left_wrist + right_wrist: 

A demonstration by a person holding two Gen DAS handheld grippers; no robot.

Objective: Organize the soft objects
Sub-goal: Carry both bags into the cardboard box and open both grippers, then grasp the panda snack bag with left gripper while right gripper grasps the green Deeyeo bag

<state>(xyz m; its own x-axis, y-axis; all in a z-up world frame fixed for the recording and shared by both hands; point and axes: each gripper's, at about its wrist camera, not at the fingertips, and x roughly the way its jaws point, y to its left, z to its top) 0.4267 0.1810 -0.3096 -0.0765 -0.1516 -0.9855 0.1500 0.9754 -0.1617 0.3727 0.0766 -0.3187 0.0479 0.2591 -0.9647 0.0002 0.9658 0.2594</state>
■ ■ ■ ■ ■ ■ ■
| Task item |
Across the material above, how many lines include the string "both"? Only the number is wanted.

| Answer space |
2